Tahun 1989 menjadi pintu pertama ketika saya melangkah keluar dari IKIP Sanata Dharma sebagai seorang guru muda yang penuh semangat, namun belum sepenuhnya mengerti bahwa Tuhan telah menyiapkan sebuah perjalanan panjang untuk membentuk hati saya. Tiga puluh lima tahun lebih berlalu, dan kini ketika saya melihat ke belakang, saya menyadari bahwa mengajar bukan sekadar profesi, melainkan ziarah rohani, tempat Tuhan perlahan mencetak ulang diri saya melalui perjumpaan sehari-hari dengan anak-anak dan berbagai orang dengan latar belakang yang beraneka. 

Awal perjalanan saya sebagai guru dimulai di Yos Sudarso, Cigugur, Kuningan, Jawa Barat. Dilanjutkan di Bandung, di SMP Prova, sekarang SMP St. Ursula. Di sana saya belajar bahwa dunia pendidikan bukan ruang steril seperti teori di bangku kuliah; melainkan dunia nyata di mana jiwa-jiwa muda datang membawa harapan, luka, tawa, dan pergulatan. Saya masih ingat di Cigugur, seorang siswa yang kerap datang terlambat. Saat saya tegur, berkata lirih, “Bu, saya harus bantu orang tua jualan dulu pagi-pagi.” Sejak hari itu, saya memahami bahwa tugas guru bukan memberi label, tetapi mendengarkan. Bukan menghakimi, tetapi mendampingi. Bukan menuntut kesempurnaan, tetapi menemani perjalanan.

Ketika Tuhan menuntun langkah saya ke St. Ursula BSD, saya menemukan sebuah rumah rohani yang menempa dan memelihara panggilan saya. Di sini saya belajar lebih dalam bahwa setiap anak adalah misteri dan sekaligus benih. Ada siswi yang pernah berkata, “Bu, saya gak  pintar seperti teman saya ” Ia menunduk, merasa tidak layak. Saya juga berjumpa dengan anak-anak yang mempunyai permasalahan keluarga. Saya juga berjumpa dengan anak yang sangat penuh dengan kemarahan. Ada juga anak yang penuh keputusasaan. Ada yang merasa minder. Ada yang terlalu sombong. Dan banyak lagi perjumpaan dengan aneka kasus. Dengan kesabaran, saya mencoba menyirami mereka  dengan kepercayaan diri yang pelan-pelan tumbuh kembali. Bahkan, saya juga membentak, menggebrak meja,  serta memarahi mereka. Saya juga pernah menghukum mereka. Puji Tuhan tak ada orang tua yang membawa saya ke ranah hukum, karena mereka tahu bahwa saya sedang menempa anak-anak mereka untuk menjadi lebih kuat dalam menghadapi kehidupan. 
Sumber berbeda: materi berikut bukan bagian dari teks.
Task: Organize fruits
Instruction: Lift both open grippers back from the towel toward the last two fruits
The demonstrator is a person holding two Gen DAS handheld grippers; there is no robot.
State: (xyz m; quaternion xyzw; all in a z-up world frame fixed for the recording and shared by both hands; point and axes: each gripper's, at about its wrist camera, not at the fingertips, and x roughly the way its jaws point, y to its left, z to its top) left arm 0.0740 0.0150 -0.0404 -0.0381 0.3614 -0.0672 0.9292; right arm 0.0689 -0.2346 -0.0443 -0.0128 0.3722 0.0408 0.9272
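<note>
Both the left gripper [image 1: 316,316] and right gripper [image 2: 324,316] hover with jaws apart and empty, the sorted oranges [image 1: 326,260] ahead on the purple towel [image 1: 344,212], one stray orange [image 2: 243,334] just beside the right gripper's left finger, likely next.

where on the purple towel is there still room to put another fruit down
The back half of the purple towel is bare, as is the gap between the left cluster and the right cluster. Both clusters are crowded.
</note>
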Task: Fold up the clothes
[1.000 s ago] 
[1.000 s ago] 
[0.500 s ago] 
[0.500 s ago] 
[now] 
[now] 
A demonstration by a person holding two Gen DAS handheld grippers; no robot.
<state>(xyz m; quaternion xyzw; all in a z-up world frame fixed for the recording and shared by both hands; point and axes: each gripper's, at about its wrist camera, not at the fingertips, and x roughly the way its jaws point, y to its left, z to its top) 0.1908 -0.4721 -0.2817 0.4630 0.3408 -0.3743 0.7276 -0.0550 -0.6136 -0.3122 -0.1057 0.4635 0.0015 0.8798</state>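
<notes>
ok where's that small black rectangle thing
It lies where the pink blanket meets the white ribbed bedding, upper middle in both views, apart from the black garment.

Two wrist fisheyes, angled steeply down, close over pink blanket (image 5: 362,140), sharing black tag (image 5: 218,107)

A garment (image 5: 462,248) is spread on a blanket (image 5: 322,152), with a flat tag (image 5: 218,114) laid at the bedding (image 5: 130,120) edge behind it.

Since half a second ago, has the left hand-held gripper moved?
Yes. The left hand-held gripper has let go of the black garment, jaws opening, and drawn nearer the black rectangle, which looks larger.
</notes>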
Bertahun-tahun kemudian ada yang  mengirim pesan, “Terima kasih, Bu, karena Ibu melihat saya ketika saya kehilangan diri saya sendiri.” pernah saya mengalami saat saya berjalan kakai di Taman Kota I BSD, tiba-tiba ada yang memeluk saya dan cipika-cipiki saya. Lelaki  itu badannya tinggi besar, brewokan, dan kokoh. Saya kaget dan mundur perlahan. Rupanya, dia murid saya beberapa puluh tahun lalu, sekarang bekerja dan berkeluarga, serta tinggal di Singapura. Dan aneka pertemuan di ruang publik yang tak sengaja berjumpa dengan para murid yang sekarang sudah menjadi aneka macam profesi. Di saat seperti itu, saya merasakan dengan jelas bahwa Tuhan bekerja melalui hal-hal kecil yang sering kita anggap biasa. Saya memahami  bahwa waktu membawa keajaibannya sehingga para murid ini sekarang  tumbuh dengan kokoh dan kuat.

Tidak semua langkah terasa ringan. Ada masa ketika saya lelah: saat tuntutan meningkat, dunia berubah begitu cepat, dan teknologi bergerak lebih cepat daripada napas saya. Ada masa ketika hati menjadi sendu, bertanya apakah karya ini masih berarti. Dalam kesunyian doa, saya sering kembali kepada ayat yang menguatkan:

“Tuhan akan menuntun engkau senantiasa… engkau akan seperti taman yang diairi dengan baik.”
(Yesaya 58:11)

Ayat ini menjadi pelita di saat saya berjalan dalam lorong-lorong yang tampak redup. Saya belajar untuk berserah, untuk percaya bahwa guru tidak bekerja sendirian; Roh Tuhan turut hadir dalam setiap langkah kecil yang sering tidak terlihat orang lain.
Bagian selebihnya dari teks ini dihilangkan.